# A new one on me



## sharpenu (Dec 15, 2008)

This is my first post here. I wanted to share this call. Just last week, I was called to a Doctor's office (911) to transport a man to the hospital who had his upper bridge in his colon. The patient went to the Dr, and told them he swallowed his false teeth.

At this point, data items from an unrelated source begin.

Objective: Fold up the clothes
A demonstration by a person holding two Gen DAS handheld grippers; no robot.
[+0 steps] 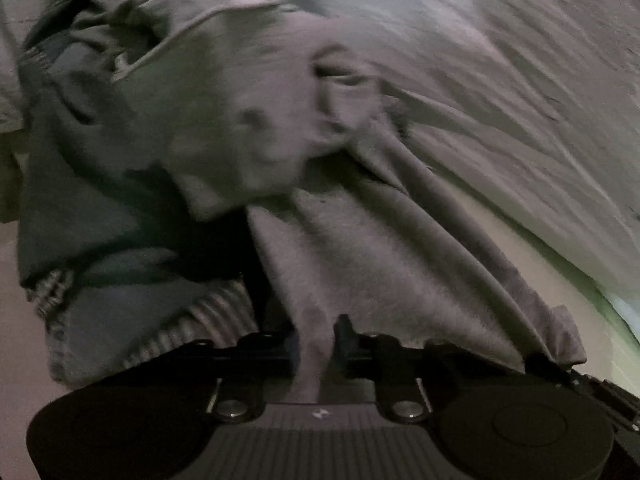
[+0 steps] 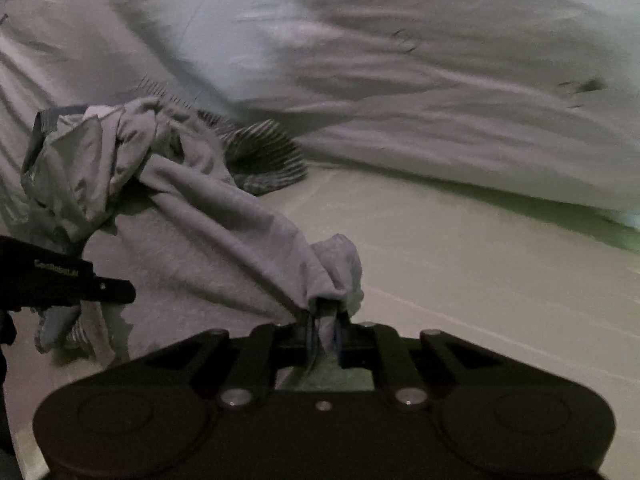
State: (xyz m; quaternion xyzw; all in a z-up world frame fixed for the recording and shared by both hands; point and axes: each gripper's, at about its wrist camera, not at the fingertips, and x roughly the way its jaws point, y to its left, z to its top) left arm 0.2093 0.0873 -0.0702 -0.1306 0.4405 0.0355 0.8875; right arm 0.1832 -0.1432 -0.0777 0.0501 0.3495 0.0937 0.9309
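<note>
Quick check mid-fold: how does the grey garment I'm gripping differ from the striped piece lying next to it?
The grey garment is plain, while the striped piece carries dark and light stripes. The grey garment is pinched by both the left gripper and the right gripper and pulled off the surface; the striped piece lies loose, ungripped. The grey garment shows much more cloth; little of the striped piece shows. Both are crumpled, neither folded.

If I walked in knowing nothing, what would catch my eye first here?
A crumpled grey garment stretched between two black grippers: the right gripper pinches one bunched end at bottom centre, the left gripper clamps another fold. Behind lies a rumpled pale sheet, with a striped cloth beside the pile.
</note>
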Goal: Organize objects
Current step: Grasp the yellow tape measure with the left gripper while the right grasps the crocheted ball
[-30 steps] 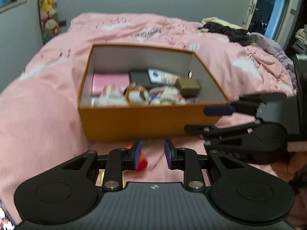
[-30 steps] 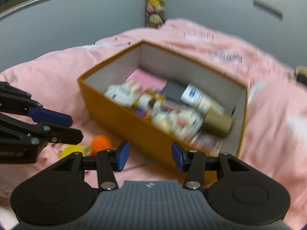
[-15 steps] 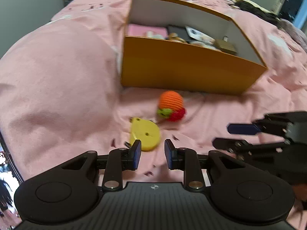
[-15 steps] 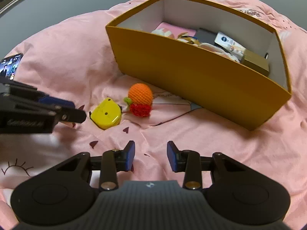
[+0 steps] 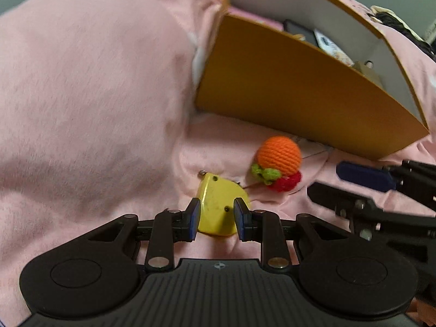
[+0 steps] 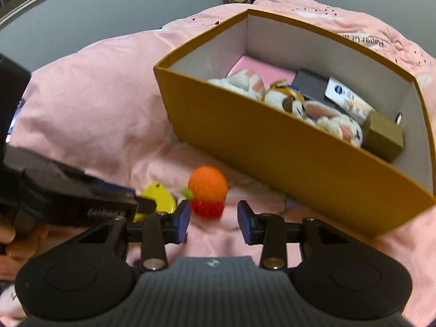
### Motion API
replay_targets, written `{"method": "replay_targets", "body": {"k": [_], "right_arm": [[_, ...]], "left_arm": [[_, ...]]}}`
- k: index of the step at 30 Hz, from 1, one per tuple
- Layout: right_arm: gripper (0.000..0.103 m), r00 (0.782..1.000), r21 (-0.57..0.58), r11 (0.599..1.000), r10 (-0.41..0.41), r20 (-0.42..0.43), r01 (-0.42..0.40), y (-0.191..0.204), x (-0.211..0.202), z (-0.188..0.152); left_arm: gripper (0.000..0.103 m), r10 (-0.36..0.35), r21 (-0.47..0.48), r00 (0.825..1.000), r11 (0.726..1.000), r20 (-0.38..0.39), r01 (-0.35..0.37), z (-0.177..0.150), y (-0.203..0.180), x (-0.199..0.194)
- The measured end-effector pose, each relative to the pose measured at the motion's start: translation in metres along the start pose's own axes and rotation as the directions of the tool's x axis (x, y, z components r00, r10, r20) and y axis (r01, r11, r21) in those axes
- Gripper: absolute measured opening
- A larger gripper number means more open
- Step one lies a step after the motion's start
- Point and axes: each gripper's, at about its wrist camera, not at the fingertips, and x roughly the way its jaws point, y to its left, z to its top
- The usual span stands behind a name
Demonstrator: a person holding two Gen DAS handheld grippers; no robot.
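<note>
1. Both grippers have dropped from box height to the loose toys on the pink duvet (image 5: 90, 87).
2. Yellow toy (image 5: 218, 207) lies before the orange box (image 6: 261, 147), between the left gripper's (image 5: 216, 215) parted, untouching pads.
3. Right gripper (image 6: 214, 219), apart, frames the knitted orange (image 6: 208, 186).
4. Advice: centre, then squeeze.

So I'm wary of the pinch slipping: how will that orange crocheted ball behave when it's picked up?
The orange crocheted ball looks like stuffed yarn, so it will probably squash rather than resist, and the knit should grip well. Being round, it may roll on the pink bedding if nudged. Its red and green trim looks floppy and likely dangles.
</note>
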Motion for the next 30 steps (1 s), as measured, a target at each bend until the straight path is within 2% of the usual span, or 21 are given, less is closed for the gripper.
{"method": "replay_targets", "body": {"k": [5, 12, 17, 27, 30], "right_arm": [[0.043, 1.000, -0.014, 1.000, -0.002, -0.019, 0.001, 0.002, 0.022, 0.011], [0.044, 0.998, 0.017, 1.000, 0.022, -0.057, -0.022, -0.003, 0.044, 0.013], [0.044, 0.993, 0.076, 0.993, 0.095, -0.068, -0.090, -0.013, 0.051, 0.015], [0.044, 0.966, 0.213, 0.951, 0.246, -0.086, -0.223, -0.025, 0.070, 0.014], [0.040, 0.953, 0.246, 0.935, 0.287, -0.102, -0.255, -0.025, 0.075, 0.012]], "left_arm": [[0.029, -0.042, -0.082, 0.999, 0.996, -0.014, 0.041, 0.001, 0.018, 0.005], [0.033, -0.070, -0.115, 0.997, 0.991, -0.021, 0.067, 0.003, 0.024, 0.014], [0.034, -0.088, -0.141, 0.996, 0.987, -0.035, 0.082, 0.004, 0.029, 0.017], [0.033, -0.115, -0.208, 0.993, 0.973, -0.042, 0.104, -0.004, 0.043, 0.011], [0.032, -0.123, -0.210, 0.991, 0.971, -0.046, 0.111, -0.008, 0.043, 0.008]]}}
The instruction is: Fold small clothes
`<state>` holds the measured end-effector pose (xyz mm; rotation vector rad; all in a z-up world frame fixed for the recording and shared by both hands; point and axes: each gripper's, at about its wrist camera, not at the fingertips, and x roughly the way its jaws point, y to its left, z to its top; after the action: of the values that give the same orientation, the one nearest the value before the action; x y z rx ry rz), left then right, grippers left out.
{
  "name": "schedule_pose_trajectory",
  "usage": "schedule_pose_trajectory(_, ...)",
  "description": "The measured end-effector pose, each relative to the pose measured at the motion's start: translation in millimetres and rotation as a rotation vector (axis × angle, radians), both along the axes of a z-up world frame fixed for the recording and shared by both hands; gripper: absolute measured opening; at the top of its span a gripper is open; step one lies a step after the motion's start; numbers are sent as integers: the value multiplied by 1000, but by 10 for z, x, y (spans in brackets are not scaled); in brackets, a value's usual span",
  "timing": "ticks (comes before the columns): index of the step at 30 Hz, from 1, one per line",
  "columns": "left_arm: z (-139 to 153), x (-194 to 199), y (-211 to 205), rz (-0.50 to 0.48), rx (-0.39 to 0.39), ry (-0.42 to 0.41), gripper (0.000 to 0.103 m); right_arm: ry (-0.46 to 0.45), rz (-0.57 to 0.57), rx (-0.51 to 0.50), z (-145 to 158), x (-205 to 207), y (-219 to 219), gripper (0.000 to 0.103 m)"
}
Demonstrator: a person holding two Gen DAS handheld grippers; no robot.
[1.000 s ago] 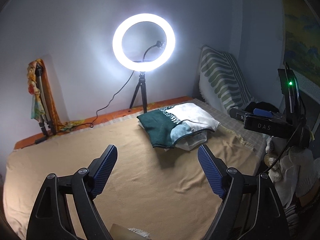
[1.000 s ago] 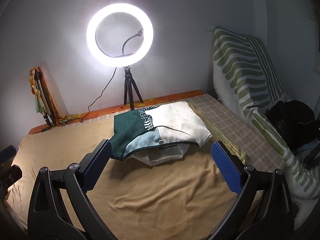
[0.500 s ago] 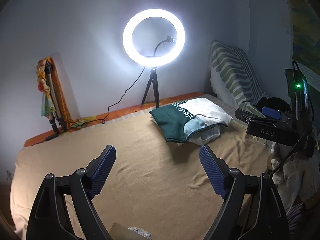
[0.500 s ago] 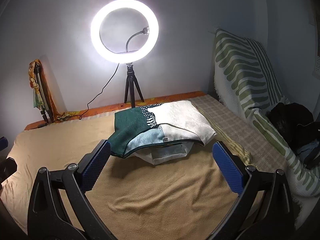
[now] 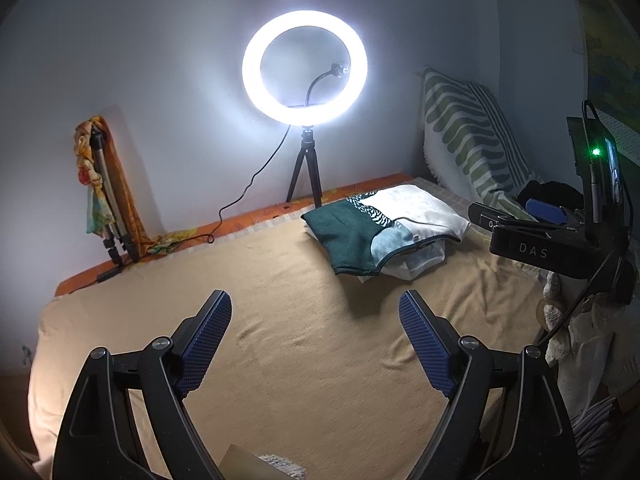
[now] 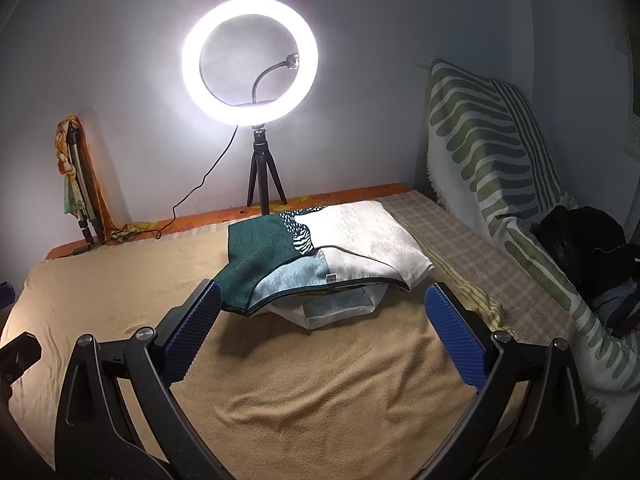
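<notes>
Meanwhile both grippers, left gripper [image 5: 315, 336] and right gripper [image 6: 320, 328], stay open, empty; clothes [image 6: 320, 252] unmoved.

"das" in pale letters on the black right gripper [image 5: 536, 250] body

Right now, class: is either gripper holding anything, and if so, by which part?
Nothing is held. The left gripper and right gripper are both open and empty above the blanket; the clothes lie untouched beyond them.
</notes>
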<state>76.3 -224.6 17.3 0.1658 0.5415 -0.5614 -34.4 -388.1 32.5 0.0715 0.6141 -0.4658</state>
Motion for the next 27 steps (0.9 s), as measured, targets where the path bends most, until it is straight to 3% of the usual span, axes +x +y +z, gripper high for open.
schedule_pose_trajectory(27, 36, -21, 18, 10, -1, -12, 86, -5, 22, 11, 21, 111, -25, 103)
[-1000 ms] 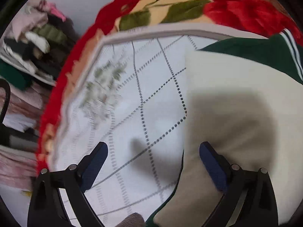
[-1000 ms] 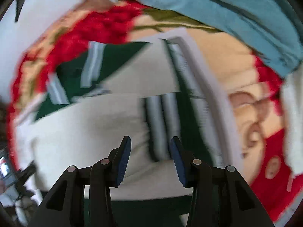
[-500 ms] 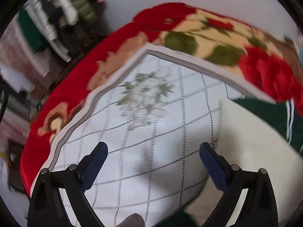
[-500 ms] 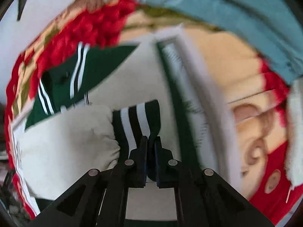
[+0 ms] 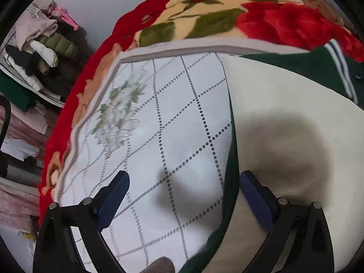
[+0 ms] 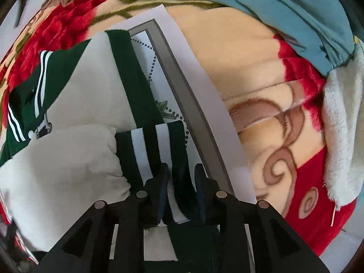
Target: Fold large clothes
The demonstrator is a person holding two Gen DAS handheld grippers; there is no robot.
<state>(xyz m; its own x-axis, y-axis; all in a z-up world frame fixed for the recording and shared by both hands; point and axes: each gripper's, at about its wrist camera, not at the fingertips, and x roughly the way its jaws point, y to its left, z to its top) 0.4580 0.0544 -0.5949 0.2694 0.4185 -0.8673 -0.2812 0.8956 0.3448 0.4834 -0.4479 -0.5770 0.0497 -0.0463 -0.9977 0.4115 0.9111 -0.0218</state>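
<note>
- Right gripper (image 6: 180, 175) pinches the striped cuff (image 6: 154, 150) of the green-and-cream jacket (image 6: 75, 95).
- Left gripper (image 5: 183, 188) hangs wide, holding nothing, above the jacket's cream edge.
- Jacket lies on the white quilted mat (image 5: 159, 118) over the red floral blanket (image 5: 284, 22).
</note>
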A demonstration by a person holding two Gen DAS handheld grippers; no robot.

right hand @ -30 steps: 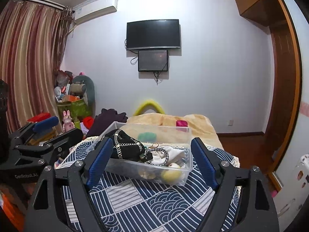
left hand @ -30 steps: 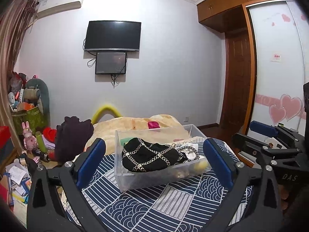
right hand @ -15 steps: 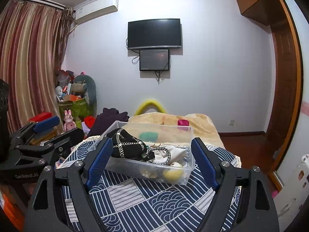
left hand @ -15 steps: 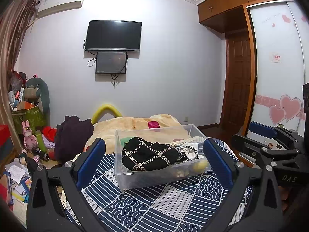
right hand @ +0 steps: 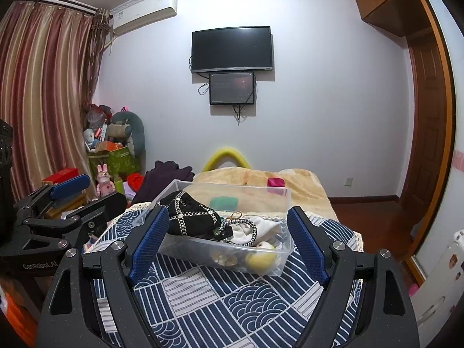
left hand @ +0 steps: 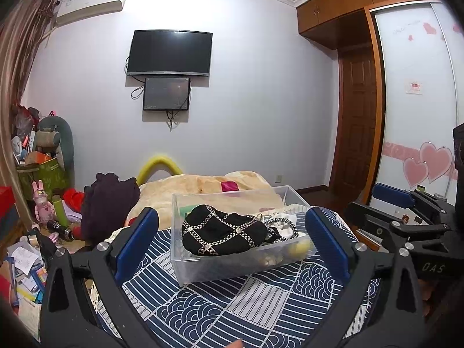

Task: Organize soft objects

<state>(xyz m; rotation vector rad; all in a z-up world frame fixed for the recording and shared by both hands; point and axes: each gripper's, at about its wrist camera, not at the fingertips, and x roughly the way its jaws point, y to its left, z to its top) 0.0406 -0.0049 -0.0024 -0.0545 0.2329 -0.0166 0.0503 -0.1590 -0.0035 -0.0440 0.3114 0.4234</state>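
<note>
Bedroom; a bed [left hand: 261, 298] under a blue patterned cover carries a clear plastic bin [left hand: 232, 266] already holding the soft items, a black chain-trimmed bag [left hand: 223, 233] uppermost. The left hand-held gripper [left hand: 232, 242] and right hand-held gripper [right hand: 229, 240] hover short of the bin, jaws spread wide and empty, apparently poised for a pick.

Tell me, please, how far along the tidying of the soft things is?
Done: a black bag and white cloth already lie in the clear bin. In hand: nothing; the left gripper and right gripper are open and empty. Left: dark clothes lie outside the bin.
</note>
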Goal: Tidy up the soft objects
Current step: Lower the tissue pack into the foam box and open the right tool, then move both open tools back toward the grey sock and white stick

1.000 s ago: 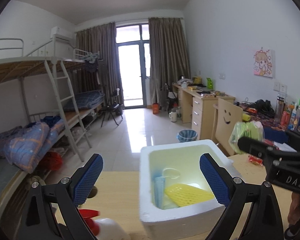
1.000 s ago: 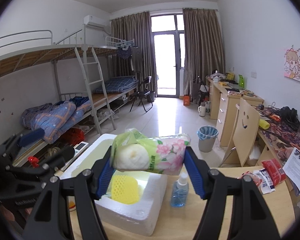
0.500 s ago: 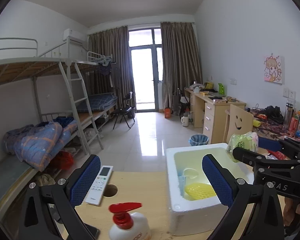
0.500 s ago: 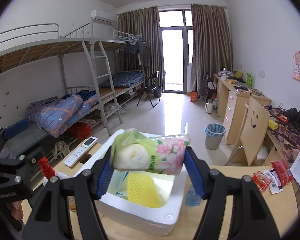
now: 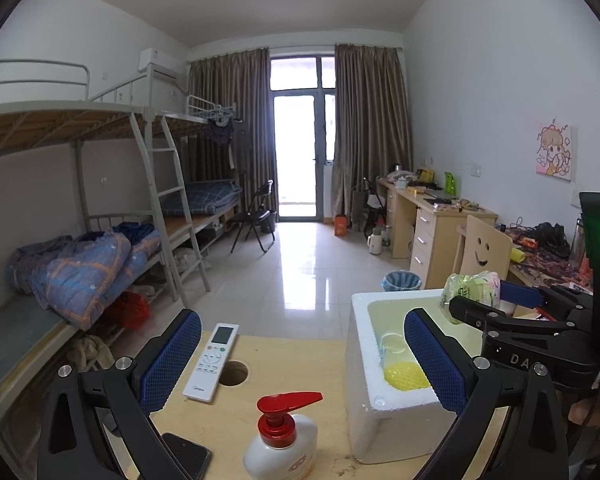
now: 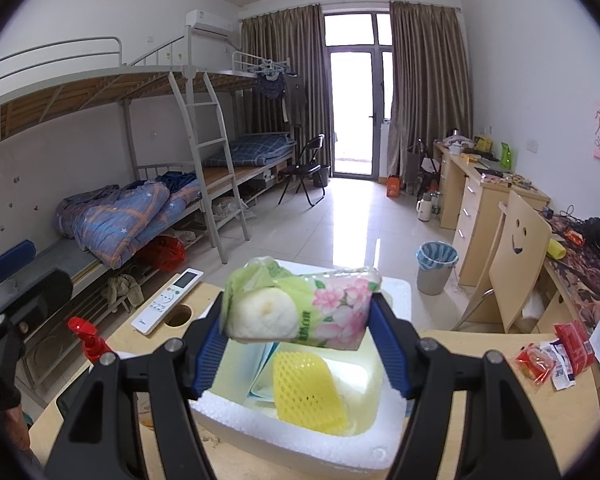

I am not buying that one, as I feel it is highly unlikely that a complete upper bridge would make it all the way through without getting stuck. This thing was all the ay through the colon, and sitting just inside the rectum. I laughed at our medical director, who was on ER duty, as he broke out the speculum to retrieve the teeth.

Just when you think you have seen people stick everything imaginable in a body cavity...


----------



## Airwaygoddess (Dec 15, 2008)

Sigh.......... what folks will do........  Thought I hid the "stupid" button.......:wacko:


----------



## rchristi (Dec 15, 2008)

Kinda adds a new twist to the phrase "Bite me"


----------



## MedicMeJJB (Dec 15, 2008)

:wacko:Hope he isn't planning on putting that back in his mouth... nothing will taste the same again...


----------



## mycrofft (Dec 16, 2008)

*Ahem... Google the phrase "Kiester stash"...*

SOOOO embarassing when an inmate's cell phone goes off and he's handcuffed and has no pockets...


----------



## MagicTyler (Dec 16, 2008)

Perfect 1st thread! Welcome to the forum!


----------



## JonTullos (Dec 20, 2008)

I will never be able to keep a straight face when I hear someone say "bite my butt."  Thanks!

And welcome.


----------



## Code 3 (Dec 20, 2008)

mycrofft said:
			
		

> Ahem... Google the phrase "Kiester stash"...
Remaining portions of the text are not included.